#### Task objective:
Print, from the listing below, the lines starting at the line containing "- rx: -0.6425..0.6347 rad" and ending at the line containing "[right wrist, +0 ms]", exactly as they stand, and print nothing else.

============

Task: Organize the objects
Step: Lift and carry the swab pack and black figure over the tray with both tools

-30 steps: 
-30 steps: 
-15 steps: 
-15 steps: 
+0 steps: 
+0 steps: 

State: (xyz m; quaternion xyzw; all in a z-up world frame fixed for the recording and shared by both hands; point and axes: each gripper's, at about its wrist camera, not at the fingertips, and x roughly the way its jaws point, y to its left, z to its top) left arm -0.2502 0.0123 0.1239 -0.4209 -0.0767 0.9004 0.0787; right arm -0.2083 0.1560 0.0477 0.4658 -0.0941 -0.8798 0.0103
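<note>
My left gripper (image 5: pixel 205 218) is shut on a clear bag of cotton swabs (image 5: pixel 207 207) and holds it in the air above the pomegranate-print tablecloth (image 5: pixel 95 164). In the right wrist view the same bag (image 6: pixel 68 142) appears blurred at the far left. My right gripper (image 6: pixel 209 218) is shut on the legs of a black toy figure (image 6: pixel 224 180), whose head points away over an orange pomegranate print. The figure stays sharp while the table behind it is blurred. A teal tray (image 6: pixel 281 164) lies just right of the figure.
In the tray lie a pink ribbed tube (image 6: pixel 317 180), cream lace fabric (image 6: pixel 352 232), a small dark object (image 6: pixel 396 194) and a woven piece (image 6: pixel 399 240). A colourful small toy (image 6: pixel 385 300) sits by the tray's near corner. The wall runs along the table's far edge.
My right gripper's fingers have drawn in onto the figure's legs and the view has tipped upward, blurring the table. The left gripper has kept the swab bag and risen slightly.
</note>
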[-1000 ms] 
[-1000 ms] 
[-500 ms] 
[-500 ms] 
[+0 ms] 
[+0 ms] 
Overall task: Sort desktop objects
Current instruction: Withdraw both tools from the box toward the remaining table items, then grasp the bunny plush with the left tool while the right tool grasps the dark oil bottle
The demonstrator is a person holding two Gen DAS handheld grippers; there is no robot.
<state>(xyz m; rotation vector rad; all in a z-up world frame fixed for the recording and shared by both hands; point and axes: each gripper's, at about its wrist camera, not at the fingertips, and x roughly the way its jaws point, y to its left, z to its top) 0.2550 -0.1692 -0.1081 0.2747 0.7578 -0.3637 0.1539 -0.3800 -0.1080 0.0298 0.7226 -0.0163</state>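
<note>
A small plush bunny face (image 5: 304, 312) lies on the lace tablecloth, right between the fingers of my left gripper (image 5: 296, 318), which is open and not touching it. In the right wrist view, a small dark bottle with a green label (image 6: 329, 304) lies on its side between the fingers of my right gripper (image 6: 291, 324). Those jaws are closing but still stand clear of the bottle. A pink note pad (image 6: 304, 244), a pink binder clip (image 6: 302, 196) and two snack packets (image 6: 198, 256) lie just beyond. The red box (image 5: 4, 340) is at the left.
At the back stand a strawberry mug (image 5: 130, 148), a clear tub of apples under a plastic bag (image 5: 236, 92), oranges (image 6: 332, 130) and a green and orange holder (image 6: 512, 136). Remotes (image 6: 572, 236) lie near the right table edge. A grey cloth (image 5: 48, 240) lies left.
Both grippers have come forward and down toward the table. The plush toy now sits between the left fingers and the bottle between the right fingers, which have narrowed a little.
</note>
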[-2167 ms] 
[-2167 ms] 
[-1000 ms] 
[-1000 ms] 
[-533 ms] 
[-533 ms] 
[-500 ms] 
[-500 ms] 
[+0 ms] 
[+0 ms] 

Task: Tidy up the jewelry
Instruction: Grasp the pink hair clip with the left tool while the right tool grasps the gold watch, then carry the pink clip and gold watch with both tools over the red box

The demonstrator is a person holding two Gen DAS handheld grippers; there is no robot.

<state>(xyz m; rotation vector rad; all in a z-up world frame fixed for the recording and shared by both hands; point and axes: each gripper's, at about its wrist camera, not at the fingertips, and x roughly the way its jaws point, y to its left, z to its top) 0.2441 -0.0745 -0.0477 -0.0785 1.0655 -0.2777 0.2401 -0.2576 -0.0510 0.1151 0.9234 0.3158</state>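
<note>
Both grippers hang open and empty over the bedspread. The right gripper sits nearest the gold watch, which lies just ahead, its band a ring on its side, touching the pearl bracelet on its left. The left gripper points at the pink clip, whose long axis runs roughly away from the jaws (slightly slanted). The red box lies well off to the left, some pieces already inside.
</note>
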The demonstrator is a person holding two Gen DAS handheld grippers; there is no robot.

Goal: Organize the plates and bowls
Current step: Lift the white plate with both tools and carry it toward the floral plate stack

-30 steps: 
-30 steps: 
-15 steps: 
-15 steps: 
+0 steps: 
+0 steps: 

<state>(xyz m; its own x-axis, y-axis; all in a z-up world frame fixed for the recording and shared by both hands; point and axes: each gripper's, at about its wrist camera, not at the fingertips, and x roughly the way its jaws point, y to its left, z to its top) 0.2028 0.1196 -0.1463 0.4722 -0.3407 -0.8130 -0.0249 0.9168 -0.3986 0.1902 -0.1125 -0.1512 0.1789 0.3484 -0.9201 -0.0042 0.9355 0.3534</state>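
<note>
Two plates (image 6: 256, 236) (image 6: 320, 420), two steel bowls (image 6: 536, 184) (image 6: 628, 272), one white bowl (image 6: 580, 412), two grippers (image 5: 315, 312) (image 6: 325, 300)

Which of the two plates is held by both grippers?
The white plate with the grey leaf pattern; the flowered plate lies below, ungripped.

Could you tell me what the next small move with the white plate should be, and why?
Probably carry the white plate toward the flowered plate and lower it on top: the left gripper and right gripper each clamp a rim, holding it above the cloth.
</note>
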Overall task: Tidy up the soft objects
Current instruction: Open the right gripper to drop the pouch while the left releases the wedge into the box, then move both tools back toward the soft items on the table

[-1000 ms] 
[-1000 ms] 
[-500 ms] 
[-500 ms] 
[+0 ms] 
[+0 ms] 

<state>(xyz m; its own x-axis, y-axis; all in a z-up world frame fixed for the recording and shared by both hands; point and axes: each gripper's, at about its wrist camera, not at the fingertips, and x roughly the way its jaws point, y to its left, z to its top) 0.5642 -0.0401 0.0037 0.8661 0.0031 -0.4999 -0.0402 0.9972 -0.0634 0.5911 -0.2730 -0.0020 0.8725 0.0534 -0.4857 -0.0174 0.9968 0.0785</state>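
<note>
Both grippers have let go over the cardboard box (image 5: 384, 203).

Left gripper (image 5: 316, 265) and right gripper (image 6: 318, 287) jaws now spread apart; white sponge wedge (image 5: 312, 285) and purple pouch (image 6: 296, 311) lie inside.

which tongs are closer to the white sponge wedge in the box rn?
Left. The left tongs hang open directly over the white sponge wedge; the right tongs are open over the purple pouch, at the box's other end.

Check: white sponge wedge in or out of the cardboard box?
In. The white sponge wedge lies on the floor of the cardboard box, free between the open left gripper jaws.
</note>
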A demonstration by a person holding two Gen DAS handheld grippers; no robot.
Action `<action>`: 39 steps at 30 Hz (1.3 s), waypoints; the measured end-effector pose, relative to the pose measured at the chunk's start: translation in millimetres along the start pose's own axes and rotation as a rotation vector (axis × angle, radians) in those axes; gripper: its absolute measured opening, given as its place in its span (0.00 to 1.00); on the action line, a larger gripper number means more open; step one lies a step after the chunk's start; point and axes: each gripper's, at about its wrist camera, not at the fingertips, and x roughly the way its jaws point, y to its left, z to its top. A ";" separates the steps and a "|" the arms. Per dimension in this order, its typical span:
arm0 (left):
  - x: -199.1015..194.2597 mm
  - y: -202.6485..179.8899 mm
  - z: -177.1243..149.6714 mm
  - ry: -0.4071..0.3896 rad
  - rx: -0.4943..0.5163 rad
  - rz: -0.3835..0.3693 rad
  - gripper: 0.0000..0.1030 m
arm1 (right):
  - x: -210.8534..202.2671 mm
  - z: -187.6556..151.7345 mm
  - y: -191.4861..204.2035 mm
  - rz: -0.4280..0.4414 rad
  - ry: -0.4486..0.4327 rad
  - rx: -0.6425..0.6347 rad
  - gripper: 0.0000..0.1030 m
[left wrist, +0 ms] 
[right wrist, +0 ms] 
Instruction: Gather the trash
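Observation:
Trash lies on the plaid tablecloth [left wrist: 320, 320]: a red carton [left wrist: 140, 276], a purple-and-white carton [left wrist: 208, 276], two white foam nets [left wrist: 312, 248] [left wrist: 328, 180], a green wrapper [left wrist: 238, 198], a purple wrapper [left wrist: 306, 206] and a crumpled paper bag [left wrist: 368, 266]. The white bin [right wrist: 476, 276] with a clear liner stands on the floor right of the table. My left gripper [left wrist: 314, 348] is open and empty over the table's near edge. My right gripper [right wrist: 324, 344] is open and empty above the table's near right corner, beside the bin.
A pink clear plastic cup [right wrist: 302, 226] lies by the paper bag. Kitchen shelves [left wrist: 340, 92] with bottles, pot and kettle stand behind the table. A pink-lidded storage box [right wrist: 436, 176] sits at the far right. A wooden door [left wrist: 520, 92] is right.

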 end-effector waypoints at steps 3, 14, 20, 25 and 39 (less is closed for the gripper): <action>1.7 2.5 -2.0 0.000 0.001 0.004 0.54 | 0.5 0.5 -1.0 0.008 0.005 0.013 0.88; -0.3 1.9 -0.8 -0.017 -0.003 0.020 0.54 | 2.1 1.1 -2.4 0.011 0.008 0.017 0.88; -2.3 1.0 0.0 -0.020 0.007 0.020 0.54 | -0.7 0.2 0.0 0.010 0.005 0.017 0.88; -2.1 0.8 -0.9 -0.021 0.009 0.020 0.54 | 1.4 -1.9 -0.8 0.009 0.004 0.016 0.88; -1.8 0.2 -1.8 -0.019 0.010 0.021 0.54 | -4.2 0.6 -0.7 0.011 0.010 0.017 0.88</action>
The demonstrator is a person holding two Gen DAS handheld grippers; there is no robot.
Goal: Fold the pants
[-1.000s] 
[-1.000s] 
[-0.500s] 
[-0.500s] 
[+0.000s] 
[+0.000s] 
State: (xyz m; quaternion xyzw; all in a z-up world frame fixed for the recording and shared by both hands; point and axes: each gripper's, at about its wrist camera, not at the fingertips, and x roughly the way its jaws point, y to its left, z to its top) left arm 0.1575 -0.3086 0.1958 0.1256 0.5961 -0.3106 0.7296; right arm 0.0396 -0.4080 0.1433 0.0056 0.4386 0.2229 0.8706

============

#### Response to this task:
  - rx: -0.6425..0.6347 rad
  - gripper: 0.0000..0.1030 m
[left wrist, +0 ms] 
[right wrist, +0 ms] 

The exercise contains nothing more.